Given information:
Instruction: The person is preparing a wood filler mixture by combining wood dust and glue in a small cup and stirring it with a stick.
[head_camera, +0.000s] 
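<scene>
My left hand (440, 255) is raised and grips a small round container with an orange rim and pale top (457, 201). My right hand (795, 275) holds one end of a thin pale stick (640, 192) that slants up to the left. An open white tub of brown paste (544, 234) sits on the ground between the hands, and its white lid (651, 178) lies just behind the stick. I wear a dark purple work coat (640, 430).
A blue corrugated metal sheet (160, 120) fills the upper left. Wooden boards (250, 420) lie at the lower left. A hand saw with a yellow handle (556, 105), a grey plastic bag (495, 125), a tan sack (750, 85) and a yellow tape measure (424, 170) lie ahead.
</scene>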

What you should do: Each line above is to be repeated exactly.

Result:
Instruction: The person is preparing a wood filler mixture by combining wood dust and glue in a small cup and stirring it with a stick.
[head_camera, +0.000s] 
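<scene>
My left hand (440, 255) is raised and grips a small round container with an orange rim and pale top (457, 201). My right hand (795, 275) holds one end of a thin pale stick (640, 192) that slants up to the left. An open white tub of brown paste (544, 234) sits on the ground between the hands, and its white lid (651, 178) lies just behind the stick. I wear a dark purple work coat (640, 430).
A blue corrugated metal sheet (160, 120) fills the upper left. Wooden boards (250, 420) lie at the lower left. A hand saw with a yellow handle (556, 105), a grey plastic bag (495, 125), a tan sack (750, 85) and a yellow tape measure (424, 170) lie ahead.
</scene>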

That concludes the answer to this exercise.